▽
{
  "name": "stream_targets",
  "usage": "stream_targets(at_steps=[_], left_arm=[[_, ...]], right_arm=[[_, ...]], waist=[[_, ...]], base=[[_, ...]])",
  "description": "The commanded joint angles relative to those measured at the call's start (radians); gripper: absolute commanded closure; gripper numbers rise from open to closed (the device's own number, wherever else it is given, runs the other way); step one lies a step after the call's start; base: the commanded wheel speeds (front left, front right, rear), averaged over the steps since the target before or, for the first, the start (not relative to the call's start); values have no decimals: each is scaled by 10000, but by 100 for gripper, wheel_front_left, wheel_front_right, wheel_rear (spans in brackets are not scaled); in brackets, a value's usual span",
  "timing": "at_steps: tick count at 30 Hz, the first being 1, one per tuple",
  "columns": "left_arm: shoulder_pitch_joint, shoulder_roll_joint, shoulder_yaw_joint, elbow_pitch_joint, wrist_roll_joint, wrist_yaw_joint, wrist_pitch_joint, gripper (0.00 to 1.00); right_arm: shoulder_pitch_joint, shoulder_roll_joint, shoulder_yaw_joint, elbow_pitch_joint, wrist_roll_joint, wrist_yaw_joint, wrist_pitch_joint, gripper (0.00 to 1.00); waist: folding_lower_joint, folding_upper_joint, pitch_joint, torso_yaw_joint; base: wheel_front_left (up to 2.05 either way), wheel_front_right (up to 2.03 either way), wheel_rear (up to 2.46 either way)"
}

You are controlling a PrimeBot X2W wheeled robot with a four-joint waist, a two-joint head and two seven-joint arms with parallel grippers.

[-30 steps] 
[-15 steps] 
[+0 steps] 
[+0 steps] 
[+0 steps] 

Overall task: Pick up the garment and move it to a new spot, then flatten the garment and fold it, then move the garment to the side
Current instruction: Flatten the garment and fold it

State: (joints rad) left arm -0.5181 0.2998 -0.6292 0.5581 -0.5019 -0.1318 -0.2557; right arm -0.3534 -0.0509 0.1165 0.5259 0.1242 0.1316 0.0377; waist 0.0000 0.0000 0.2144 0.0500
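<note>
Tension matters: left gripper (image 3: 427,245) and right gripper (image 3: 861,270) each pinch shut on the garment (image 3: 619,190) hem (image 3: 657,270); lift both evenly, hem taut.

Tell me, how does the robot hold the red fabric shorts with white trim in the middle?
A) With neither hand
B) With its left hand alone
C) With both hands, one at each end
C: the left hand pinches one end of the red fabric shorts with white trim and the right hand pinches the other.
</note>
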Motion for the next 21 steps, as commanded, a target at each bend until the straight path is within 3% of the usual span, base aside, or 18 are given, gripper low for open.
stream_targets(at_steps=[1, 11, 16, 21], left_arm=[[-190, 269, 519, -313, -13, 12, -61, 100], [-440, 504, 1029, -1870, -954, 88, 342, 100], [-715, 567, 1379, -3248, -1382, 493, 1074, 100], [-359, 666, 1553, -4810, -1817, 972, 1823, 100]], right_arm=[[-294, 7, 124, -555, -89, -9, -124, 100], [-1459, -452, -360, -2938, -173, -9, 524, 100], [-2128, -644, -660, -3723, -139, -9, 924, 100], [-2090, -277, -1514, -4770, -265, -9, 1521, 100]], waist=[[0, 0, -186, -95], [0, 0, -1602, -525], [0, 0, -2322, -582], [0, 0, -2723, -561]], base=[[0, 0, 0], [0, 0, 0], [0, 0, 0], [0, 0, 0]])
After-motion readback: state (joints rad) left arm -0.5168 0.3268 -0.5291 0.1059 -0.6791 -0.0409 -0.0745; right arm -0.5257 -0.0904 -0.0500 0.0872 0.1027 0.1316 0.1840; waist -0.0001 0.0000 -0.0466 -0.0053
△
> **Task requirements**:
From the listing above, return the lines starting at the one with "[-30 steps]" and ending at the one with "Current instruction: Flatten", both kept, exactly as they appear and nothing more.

> **Solution for this problem**:
[-30 steps] 
[-15 steps] 
[+0 steps] 
[+0 steps] 
[+0 steps] 

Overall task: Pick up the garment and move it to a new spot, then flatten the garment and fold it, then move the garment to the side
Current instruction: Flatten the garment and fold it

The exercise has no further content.